Wenn Sie das Rad der Zeit noch einmal zurückdrehen könnten, gibt es etwas, das Sie in Bezug auf Ihre Berufswahl oder Ihren Betrieb o.ä. gern noch einmal ganz anders machen würden?
Nein.
Wie betrachten und bewerten Sie die aktuelle Bewegung der nachrückenden naturnahen/wesensgemäßen ImkerInnen? (Stichwort Zeidlerei, Großraumbeuten, Naturwabenbau etc.)
Ich halte eine fundierte Ausbildung, auch für Menschen, die die Imkerei nur als Hobby betreiben wollen, für unverzichtbar. Dass die Sicht auf die Bienen ganzheitlicher wird, nicht mehr nur Honigertrag, Sanftmut und Schwarmträgheit im Vordergrund stehen, begrüße ich sehr. Als Praktikerin sehe ich die Gefahr, dass die Bienen ohne genügend Vorkenntnisse idealisiert werden und man damit dann schnell auf die Nase fällt (Völkerverluste). Die Bienen beweisen uns seit Jahrtausenden ihre enorme Anpassungsfähigkeit an Beute und Imker. Unsere eigentliche Aufgabe heute ist viel dringender, uns vereint als Imkerschaft für die Lebensgrundlagen unserer Bienen außerhalb des Flugloches einzusetzen. Der Slowenische Imkerbund geht da mit dem slowenischen Tag der Bienenweide mit gutem Beispiel voran.
Gibt es etwas, das Sie angehenden Berufsimkerinnen als Leitfaden mitgeben möchten?
Dass sie ihre Imkerei nach ihren eigenen Bedürfnissen und Qualitäten ausrichten. Der Erfolg sollte sich an der Bienengesundheit und an der eigenen Zufriedenheit messen und nicht an Tonnen von Honig oder ähnlichem.
Sie arbeiten mit hohen Idealen, was möchten Sie als Vorbild den gegenwärtigen und folgenden Generationen gerne mitgeben?
Wir Imker als Menschen, die der Natur so nahe sind, haben eine Verantwortung, uns für die Erhaltung und Verbesserung der Lebensgrundlagen von uns und den Bienen einzusetzen.

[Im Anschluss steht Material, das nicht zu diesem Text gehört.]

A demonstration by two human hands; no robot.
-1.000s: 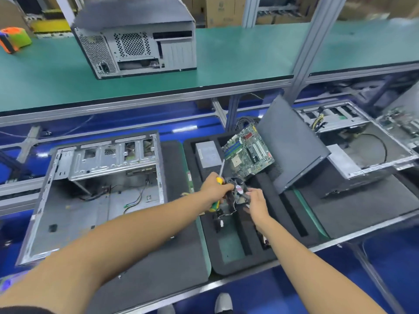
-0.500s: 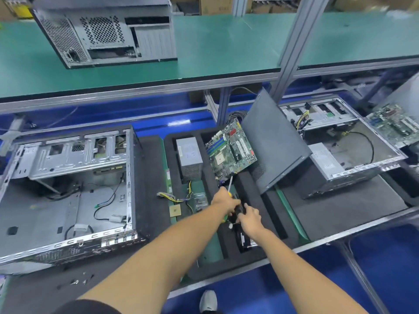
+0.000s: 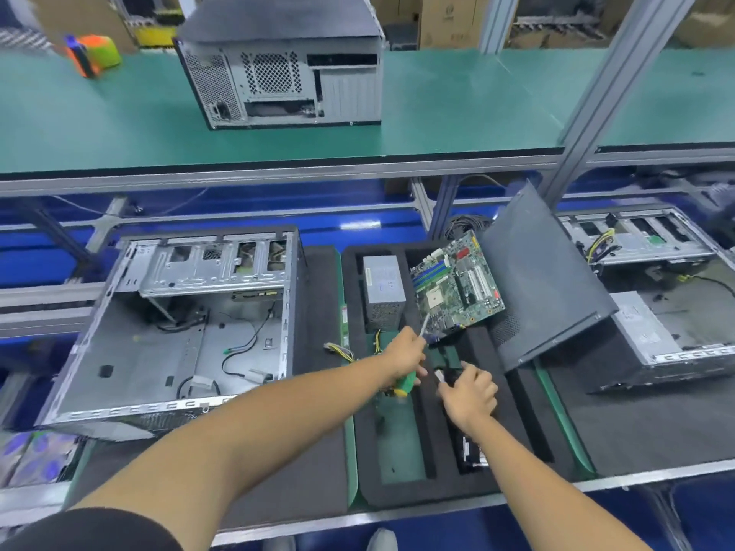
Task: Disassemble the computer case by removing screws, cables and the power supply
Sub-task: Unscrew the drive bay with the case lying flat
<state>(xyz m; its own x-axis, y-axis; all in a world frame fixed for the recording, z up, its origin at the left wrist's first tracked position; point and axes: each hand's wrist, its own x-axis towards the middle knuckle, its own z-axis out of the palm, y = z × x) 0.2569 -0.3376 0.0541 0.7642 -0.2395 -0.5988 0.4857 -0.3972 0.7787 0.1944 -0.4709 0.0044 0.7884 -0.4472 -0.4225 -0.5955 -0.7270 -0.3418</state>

Dafür ist es wichtig, sich darüber bewusst zu werden, in welchen Zusammenhängen wir mit den Bienen arbeiten. Es geht nicht darum, besser zu sein als die anderen, es geht darum, sich selbst zu finden und aus der eigenen inneren Kraft heraus zu wirken. Das bedeutet, täglich offen zu bleiben für die Welt und lebenslanges Lernen.